Concluimos pues que los personajes públicos y los cargos públicos no tienen derecho a ser indemnizados por los daños morales que deliberadamente les causen publicaciones como las que de aquí se trata, no habiendo acreditado además que la publicación contenga afirmaciones falsas realizadas con malicia y conocimiento de su falsedad o con temerario desprecio hacia la circunstancia de si son falsas o ciertas. Esto no es una aplicación a ciegas del estándar de la sentencia New York Times v. Sullivan [Time, Inc. V. Hill 385 US 374, 390, (1967)], sino que consideramos que este criterio es necesario para proporcionar a las libertades protegidas por la 1.ª enmienda un «espacio para respirar».
En este caso está claro que el apelado Sr.

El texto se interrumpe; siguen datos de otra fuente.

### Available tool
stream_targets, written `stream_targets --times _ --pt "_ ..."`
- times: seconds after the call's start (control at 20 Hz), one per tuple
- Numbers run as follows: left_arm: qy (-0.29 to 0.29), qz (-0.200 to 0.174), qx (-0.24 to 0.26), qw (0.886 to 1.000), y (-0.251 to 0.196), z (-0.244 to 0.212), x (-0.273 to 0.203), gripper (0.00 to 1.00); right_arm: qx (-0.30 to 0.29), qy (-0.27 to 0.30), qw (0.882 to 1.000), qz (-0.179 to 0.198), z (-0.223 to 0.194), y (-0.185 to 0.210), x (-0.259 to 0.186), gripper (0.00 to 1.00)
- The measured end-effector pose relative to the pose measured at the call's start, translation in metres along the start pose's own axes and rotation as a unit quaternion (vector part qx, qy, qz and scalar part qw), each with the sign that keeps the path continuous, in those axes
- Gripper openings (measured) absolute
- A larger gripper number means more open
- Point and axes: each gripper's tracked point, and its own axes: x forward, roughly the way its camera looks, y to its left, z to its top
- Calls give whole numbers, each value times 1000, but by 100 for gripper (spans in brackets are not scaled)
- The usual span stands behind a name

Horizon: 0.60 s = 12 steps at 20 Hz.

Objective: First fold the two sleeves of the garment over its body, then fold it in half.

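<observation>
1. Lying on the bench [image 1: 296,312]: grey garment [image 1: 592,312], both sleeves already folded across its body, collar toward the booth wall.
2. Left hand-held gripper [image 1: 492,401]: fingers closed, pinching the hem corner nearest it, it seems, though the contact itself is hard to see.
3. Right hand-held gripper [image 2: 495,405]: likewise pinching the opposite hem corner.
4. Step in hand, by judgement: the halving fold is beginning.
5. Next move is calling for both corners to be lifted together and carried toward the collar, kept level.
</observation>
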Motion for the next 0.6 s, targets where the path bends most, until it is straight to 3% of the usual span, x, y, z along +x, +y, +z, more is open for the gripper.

Falwell es una «persona pública» a los efectos de la 1.ª enmienda[1]. En primera instancia, al examinar su demanda por difamación, el jurado falló contra él al considerar que el anuncio o parodia de la revista Hustler no podía «ser verosímilmente entendida en el sentido de describir hechos reales relativos al señor Falwell o acontecimientos verídicos en los cuales ha participado». El Tribunal de Apelación interpretó esta apreciación del jurado en el sentido de que el anuncio «no era razonablemente creíble», y, conforme a nuestra costumbre, aceptamos este planteamiento. Así que el apelado sólo consiguió una condena por daños, por habérsele causado intencionadamente un perjuicio moral mediante la alegación de una conducta ultrajante. Pero por las razones expuestas con anterioridad tal cosa no es susceptible, de acuerdo con la 1.ª enmienda, de fundamentar una condena por daños cuando la conducta en discusión es la publicación de una caricatura, como lo es la parodia a que se refiere el presente caso. De acuerdo con ello revocamos la sentencia del Tribunal de Apelación.

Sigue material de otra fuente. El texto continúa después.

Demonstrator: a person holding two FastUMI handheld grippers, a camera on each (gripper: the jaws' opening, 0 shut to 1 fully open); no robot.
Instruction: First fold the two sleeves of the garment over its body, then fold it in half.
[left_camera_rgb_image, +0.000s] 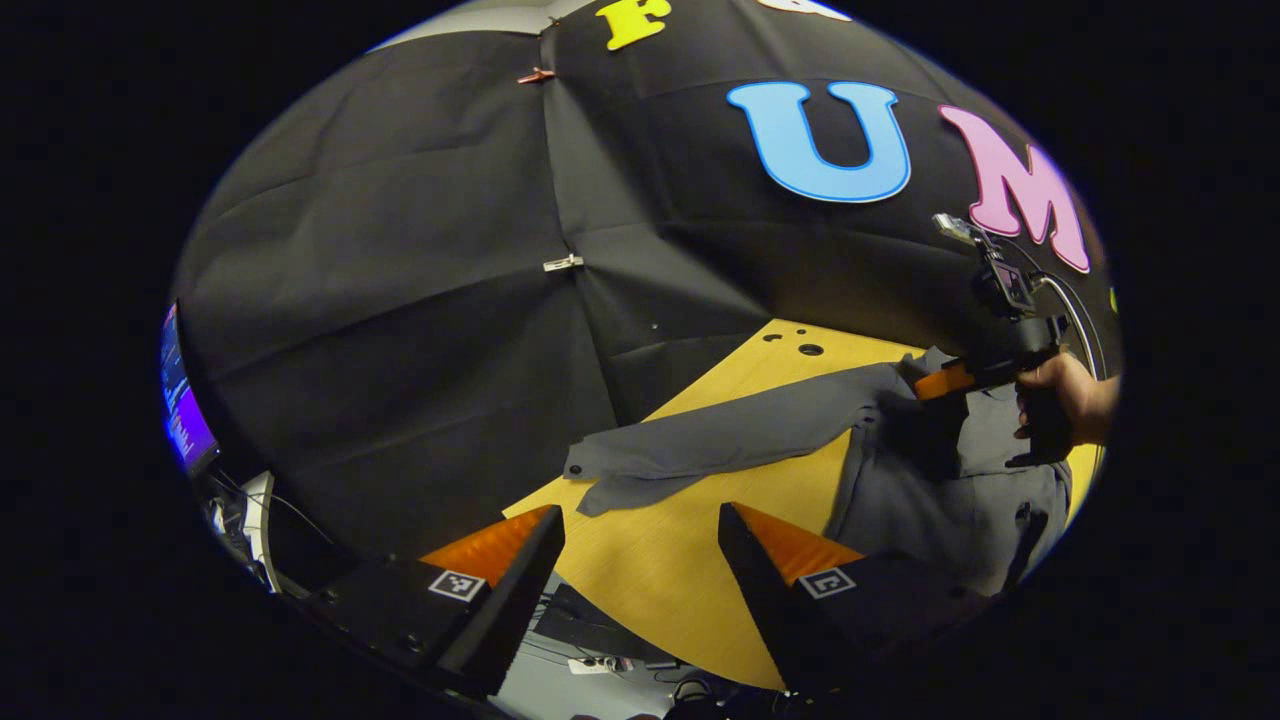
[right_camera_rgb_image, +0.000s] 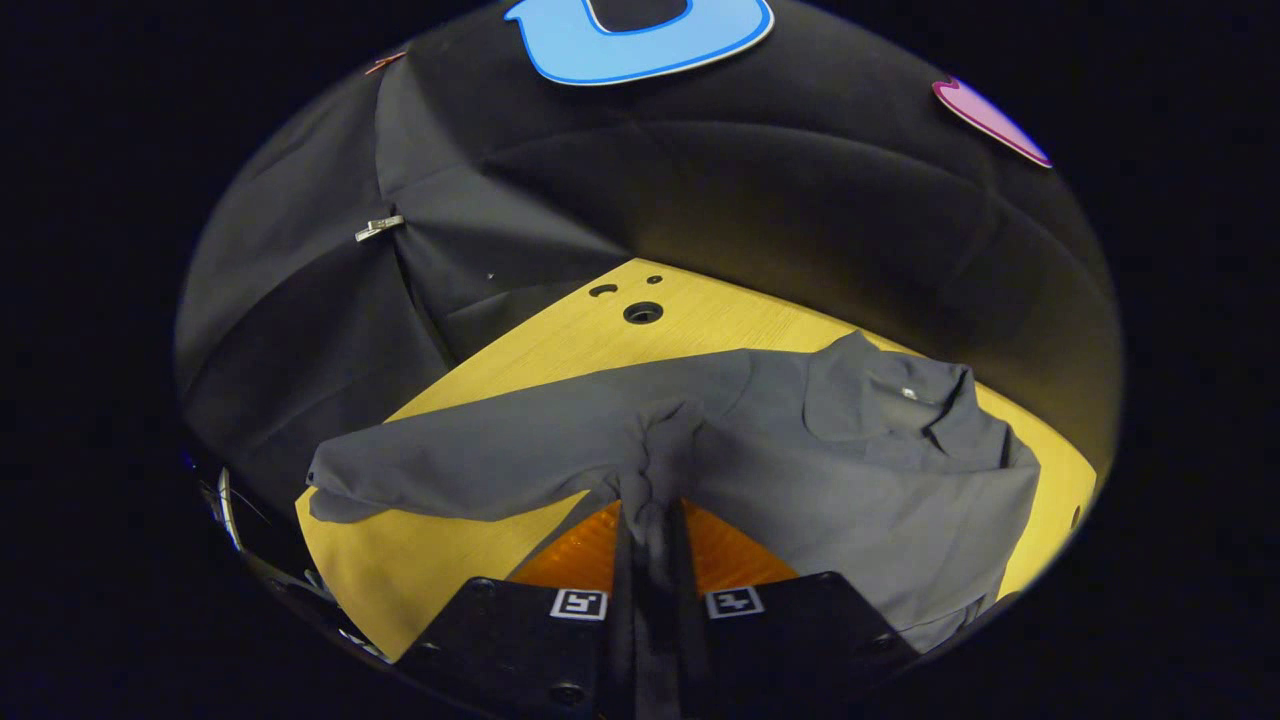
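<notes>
1. Left gripper view: the left tongs (left_camera_rgb_image: 640, 560) show at the bottom with their two black and orange fingers spread wide apart and nothing between them. They hang above the near edge of a yellow wooden table (left_camera_rgb_image: 680, 560).
2. Left gripper view: a dark grey garment (left_camera_rgb_image: 900, 470) lies on the table, its body bunched at the right. One long sleeve (left_camera_rgb_image: 700, 440) stretches flat to the left across the wood, and its cuff ends just beyond the left tongs.
3. Left gripper view: farther off at the right, a hand (left_camera_rgb_image: 1075, 400) holds the right tongs (left_camera_rgb_image: 935, 385), which press into the garment near its upper part.
4. Left gripper view: a lit screen (left_camera_rgb_image: 183, 405) stands at the far left, beside the black cloth wall (left_camera_rgb_image: 400, 300).
5. Right gripper view: the right tongs (right_camera_rgb_image: 650, 540) are closed tight on a pinched ridge of the garment (right_camera_rgb_image: 850, 470), with grey cloth squeezed between both fingers.
6. Right gripper view: the garment spreads over the table (right_camera_rgb_image: 420, 570), its collar (right_camera_rgb_image: 930, 405) at the upper right. The sleeve (right_camera_rgb_image: 480, 460) runs out to the left and ends near the table's corner.
7. Right gripper view: round holes (right_camera_rgb_image: 642, 312) sit in the table's far part, well apart from the cloth.
</notes>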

[1] (Nota 5 de la sentencia.) Ninguna de las partes ha cuestionado este dato. El apelado es el anfitrión de un programa televisivo de ámbito nacional y fue el fundador y Presidente de una organización política conocida habitualmente como la «Mayoría Moral». Es, asimismo, el fundador de la Liberty University, en Lynchburg, Virginia, y es el autor de muchos libros y publicaciones [Who’s in America 849 (44.ª ed., 1986-1987)].